We had another plastic basket that I would often prepare in the afternoon for bathtimes. I'd stick a wondersuit, singlet, nappy and nappy rash cream in this. Seems overly simple (thus Mothership laughing at me) but 5-7pm used to be somewhat hellish in our house so it eased my mind to know that everything we needed for bathtime was right there and ready to go.
Mr S adds that his hot tip is to make sure there's always a clean white terry square on the change table to put the baby on to. As I've mentioned before we use white terry squares for the business end of the change table, and anything to do with bottoms, and coloured terry squares for faces, to place on the head end of the change table (M used to vomit quite a bit), keep around for feeding etc etc. Mr S also used to tuck a clean white terry nappy into his waistband with the other end laying on the change table. This protected him from... erm... explosive matters approximately 90% of the time. (The other 10% were well aimed and therefore one could only be impressed.)
Coloured towel for the head, white for business end.

See the blurry legs? This is what you get to deal with.

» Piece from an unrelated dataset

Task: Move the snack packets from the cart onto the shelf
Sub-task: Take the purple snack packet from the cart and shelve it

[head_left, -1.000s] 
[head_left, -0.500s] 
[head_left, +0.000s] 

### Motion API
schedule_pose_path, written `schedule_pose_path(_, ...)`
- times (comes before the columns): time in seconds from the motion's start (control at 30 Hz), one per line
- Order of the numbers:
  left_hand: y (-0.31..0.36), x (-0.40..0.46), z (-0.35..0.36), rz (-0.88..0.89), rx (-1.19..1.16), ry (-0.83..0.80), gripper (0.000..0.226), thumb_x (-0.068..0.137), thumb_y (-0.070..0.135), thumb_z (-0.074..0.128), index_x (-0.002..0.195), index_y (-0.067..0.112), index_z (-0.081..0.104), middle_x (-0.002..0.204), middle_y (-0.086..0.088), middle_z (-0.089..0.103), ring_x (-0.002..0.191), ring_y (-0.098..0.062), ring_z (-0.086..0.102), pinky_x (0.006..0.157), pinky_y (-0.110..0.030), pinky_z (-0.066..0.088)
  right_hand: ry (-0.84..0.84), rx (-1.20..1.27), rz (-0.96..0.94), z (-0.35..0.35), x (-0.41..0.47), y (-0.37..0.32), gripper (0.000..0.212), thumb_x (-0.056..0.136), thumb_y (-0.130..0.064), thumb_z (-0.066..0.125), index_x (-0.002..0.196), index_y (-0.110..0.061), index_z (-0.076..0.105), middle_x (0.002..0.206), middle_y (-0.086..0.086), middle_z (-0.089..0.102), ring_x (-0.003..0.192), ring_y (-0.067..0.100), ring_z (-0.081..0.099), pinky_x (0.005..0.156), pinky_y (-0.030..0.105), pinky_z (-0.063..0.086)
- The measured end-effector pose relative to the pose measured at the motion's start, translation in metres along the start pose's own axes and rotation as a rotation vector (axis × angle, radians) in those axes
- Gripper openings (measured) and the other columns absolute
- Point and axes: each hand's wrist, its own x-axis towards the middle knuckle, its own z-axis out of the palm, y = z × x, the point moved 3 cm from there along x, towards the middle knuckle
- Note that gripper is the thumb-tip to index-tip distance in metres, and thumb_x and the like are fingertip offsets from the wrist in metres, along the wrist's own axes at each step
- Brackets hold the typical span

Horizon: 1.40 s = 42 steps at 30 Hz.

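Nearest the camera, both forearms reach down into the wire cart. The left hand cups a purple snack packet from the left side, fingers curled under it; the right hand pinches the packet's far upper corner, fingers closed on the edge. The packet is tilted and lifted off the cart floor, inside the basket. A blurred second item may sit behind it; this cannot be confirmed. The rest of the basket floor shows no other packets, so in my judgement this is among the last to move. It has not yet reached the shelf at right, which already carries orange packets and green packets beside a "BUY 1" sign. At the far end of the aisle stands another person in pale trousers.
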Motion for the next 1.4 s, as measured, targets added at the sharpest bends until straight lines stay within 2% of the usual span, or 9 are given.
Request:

We started setting out our early morning kitchen things the night before, and it's a habit I still do now. For us it's coffee, tea, mugs and spoons. Let's face it, if you're up at 5am, it's a welcome sight to see your first hit of caffeine ready to go. Also fill the kettle up the night before for extra smiles. Everyone repeat after me, first cup of coffee.... ahhhhhh. Also, if your bub has bottles, boil the kettle before you go to bed so there's cooled, boiled water ready to roll in the morning.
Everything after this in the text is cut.